#### Data extract

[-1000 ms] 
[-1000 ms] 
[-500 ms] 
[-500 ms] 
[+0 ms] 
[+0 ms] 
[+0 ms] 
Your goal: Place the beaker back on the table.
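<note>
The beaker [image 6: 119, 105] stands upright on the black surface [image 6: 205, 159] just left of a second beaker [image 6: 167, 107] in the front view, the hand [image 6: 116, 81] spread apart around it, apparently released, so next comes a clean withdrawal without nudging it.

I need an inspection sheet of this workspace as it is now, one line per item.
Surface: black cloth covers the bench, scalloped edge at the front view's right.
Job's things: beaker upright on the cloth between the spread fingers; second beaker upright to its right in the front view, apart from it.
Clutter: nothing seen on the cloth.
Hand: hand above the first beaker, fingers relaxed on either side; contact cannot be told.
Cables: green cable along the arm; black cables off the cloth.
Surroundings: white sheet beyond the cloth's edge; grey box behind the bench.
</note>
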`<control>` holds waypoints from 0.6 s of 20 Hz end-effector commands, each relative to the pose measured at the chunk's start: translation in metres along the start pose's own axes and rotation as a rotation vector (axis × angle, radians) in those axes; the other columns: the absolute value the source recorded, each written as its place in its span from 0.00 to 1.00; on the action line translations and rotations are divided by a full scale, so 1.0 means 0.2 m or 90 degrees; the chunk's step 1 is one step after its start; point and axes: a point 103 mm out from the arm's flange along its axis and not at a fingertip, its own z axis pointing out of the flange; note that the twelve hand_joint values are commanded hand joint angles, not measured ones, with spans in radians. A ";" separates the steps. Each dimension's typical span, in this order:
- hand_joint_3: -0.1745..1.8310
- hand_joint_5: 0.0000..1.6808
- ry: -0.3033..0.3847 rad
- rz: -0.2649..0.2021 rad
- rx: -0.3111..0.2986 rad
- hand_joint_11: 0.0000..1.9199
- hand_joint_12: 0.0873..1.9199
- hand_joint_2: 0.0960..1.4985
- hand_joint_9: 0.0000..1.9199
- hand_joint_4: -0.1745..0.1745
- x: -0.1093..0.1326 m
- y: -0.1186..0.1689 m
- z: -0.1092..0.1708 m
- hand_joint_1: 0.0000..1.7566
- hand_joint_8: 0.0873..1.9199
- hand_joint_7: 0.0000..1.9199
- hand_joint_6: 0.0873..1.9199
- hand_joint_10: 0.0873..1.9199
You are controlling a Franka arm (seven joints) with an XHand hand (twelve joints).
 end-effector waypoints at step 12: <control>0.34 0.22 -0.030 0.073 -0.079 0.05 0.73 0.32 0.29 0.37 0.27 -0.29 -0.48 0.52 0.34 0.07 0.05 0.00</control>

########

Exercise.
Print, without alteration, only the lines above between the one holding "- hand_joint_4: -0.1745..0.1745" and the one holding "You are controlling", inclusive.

Expected answer.
- hand_joint_4: -0.1745..0.1745
- x: -0.1093..0.1326 m
- y: -0.1186..0.1689 m
- z: -0.1092..0.1708 m
- hand_joint_1: 0.0000..1.7566
- hand_joint_8: 0.0873..1.9199
- hand_joint_7: 0.0000..1.9199
- hand_joint_6: 0.0873..1.9199
- hand_joint_10: 0.0873..1.9199
You are controlling a Franka arm (seven joints) with an XHand hand (twelve joints).

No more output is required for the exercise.